▶ [What is needed]:
From the listing below, count the lines that contain the string "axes", then state only that number.

======

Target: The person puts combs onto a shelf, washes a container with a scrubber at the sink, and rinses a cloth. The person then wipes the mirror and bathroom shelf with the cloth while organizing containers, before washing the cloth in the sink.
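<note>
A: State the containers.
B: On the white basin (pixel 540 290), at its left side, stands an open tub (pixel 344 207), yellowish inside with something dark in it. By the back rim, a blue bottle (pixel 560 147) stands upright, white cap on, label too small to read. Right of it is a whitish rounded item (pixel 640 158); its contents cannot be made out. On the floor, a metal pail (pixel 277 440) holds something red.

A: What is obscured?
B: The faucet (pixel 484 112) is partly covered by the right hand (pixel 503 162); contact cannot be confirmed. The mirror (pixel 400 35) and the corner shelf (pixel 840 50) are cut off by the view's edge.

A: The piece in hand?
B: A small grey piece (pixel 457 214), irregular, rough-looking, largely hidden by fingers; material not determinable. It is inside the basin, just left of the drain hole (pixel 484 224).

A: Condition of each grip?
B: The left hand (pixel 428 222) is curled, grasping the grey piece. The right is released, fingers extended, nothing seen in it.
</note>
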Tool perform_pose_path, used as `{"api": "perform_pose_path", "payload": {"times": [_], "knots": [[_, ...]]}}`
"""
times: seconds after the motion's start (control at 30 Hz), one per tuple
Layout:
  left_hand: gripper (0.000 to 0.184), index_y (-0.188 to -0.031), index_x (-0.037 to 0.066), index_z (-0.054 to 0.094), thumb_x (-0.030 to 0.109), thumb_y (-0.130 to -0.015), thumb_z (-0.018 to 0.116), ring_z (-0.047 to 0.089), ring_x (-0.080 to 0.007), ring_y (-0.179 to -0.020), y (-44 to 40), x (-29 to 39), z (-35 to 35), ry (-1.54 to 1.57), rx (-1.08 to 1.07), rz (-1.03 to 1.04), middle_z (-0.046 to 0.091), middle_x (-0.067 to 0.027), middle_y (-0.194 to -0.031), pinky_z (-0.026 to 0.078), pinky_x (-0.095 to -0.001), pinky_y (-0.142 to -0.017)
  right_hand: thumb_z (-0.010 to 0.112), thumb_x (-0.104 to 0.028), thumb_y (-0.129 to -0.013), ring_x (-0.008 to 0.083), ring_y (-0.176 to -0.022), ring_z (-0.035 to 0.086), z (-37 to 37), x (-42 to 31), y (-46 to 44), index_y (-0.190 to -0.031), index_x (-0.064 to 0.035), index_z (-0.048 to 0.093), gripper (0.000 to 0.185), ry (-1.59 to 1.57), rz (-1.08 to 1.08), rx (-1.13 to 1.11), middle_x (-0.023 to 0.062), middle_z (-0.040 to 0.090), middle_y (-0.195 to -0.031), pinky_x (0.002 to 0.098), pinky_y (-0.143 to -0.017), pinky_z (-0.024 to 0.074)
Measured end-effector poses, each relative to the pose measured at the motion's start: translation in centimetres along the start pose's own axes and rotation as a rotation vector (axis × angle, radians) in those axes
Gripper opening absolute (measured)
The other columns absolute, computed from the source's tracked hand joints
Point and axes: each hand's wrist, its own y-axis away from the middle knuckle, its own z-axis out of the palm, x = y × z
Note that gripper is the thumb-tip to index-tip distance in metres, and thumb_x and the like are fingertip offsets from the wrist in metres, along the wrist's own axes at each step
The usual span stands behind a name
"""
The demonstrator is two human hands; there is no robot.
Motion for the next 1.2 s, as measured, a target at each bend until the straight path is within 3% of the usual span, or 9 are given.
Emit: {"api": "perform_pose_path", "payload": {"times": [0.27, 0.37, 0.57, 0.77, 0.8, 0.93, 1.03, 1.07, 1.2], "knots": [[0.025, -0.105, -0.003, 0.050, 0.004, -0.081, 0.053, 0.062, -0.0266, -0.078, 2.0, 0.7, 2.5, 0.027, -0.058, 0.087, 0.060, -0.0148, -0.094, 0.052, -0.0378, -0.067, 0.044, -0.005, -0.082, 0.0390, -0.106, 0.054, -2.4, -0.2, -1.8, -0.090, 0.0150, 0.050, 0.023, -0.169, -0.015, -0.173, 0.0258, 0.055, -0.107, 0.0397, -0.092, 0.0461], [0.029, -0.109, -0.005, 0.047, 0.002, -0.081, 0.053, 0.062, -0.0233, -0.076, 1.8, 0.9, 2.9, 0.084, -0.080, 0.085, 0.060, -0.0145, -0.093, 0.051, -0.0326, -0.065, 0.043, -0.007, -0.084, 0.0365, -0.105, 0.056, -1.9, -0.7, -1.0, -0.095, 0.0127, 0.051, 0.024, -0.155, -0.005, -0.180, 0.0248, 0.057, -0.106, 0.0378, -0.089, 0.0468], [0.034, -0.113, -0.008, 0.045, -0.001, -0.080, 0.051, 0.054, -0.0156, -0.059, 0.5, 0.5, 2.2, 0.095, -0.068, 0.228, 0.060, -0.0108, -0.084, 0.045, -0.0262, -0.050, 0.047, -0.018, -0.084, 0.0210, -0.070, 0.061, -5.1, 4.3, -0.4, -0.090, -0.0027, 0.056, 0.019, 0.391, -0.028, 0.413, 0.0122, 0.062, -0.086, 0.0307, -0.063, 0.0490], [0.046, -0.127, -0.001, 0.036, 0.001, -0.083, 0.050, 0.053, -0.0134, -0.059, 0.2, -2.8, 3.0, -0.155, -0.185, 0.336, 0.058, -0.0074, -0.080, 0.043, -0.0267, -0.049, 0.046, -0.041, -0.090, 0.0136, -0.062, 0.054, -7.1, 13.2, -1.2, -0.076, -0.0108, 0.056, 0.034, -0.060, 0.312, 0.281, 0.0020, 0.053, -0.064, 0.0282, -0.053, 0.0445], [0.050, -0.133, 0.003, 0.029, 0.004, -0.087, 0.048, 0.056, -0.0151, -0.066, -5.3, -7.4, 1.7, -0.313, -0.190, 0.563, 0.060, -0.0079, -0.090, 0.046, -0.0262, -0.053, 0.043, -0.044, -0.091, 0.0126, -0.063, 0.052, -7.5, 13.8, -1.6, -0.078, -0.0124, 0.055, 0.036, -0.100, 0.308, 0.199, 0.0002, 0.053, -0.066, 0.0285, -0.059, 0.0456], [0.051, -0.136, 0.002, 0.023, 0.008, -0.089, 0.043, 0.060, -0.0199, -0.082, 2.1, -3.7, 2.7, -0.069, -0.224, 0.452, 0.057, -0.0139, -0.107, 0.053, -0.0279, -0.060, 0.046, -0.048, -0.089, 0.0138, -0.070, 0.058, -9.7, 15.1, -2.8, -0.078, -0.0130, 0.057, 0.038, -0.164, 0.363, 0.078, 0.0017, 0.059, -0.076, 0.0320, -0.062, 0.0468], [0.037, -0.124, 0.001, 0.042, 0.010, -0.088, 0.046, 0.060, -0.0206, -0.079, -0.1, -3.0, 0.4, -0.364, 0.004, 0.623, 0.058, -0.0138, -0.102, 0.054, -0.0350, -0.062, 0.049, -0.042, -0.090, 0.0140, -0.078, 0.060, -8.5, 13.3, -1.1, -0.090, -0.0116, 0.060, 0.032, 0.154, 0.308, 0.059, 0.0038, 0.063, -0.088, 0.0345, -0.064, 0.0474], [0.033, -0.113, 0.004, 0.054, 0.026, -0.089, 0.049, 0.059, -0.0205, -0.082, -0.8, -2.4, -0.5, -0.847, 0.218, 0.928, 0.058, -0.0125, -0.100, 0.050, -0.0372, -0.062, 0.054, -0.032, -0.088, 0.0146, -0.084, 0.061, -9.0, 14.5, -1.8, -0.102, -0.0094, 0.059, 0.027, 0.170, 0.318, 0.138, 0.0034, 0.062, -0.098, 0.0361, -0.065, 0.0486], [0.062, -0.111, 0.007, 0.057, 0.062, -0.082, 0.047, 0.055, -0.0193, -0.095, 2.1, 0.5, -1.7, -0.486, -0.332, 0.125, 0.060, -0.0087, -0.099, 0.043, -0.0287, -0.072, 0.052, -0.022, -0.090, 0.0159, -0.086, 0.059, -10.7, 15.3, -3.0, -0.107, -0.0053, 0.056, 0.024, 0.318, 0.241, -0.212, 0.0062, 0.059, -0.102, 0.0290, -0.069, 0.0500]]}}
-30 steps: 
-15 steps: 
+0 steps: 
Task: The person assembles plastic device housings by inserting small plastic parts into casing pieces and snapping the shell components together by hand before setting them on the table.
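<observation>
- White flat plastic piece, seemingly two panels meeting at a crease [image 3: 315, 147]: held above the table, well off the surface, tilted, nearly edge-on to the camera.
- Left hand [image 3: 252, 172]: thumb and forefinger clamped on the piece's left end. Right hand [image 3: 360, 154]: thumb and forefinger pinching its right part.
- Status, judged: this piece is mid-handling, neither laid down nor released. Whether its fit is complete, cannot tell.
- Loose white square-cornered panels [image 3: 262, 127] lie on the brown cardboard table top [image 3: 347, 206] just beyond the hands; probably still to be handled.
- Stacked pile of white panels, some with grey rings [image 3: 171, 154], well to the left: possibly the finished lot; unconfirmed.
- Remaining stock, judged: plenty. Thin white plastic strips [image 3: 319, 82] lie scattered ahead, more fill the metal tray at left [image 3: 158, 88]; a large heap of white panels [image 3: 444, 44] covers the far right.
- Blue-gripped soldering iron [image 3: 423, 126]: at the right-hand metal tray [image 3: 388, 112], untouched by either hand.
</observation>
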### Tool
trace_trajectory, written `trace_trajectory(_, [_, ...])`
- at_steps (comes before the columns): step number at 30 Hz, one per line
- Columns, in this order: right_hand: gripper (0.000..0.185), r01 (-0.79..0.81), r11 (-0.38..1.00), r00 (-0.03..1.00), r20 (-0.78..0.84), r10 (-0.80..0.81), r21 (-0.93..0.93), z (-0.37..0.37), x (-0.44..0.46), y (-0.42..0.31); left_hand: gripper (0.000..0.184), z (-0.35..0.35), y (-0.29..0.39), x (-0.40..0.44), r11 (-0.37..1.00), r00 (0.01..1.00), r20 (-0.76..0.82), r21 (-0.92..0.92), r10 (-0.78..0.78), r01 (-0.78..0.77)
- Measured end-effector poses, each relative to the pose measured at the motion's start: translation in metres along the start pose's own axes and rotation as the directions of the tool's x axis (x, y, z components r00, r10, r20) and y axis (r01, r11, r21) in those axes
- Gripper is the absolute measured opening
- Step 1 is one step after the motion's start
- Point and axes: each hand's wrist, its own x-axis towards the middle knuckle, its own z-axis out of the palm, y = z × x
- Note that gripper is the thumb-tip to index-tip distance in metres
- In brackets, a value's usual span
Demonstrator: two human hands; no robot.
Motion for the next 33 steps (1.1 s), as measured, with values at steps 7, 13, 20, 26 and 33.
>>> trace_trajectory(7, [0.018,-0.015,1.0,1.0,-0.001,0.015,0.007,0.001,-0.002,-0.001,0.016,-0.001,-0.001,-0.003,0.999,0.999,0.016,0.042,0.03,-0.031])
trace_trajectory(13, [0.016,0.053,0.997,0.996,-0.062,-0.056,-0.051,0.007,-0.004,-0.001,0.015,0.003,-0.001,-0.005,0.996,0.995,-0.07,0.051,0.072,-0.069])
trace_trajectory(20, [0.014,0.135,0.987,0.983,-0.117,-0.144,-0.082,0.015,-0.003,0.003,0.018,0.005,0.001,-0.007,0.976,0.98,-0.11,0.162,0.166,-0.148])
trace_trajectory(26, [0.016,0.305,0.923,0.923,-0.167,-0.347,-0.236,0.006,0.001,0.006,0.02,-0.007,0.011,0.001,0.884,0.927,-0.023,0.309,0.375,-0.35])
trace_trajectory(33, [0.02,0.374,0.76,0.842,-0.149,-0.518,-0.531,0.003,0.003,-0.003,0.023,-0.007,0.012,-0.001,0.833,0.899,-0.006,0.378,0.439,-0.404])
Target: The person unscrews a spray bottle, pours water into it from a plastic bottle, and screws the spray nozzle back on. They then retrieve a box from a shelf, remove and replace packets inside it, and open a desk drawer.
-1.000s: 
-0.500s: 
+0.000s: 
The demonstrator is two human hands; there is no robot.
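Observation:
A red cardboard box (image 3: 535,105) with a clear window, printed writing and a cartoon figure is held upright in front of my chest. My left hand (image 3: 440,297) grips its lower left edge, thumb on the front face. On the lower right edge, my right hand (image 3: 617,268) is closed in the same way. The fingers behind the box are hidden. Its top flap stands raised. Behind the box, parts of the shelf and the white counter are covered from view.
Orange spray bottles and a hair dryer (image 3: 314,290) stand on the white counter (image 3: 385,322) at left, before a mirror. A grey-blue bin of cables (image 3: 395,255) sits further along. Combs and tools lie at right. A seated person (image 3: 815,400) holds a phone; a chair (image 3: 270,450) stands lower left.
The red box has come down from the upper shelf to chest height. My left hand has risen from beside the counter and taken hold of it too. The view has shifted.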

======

▶ [Reply]:
5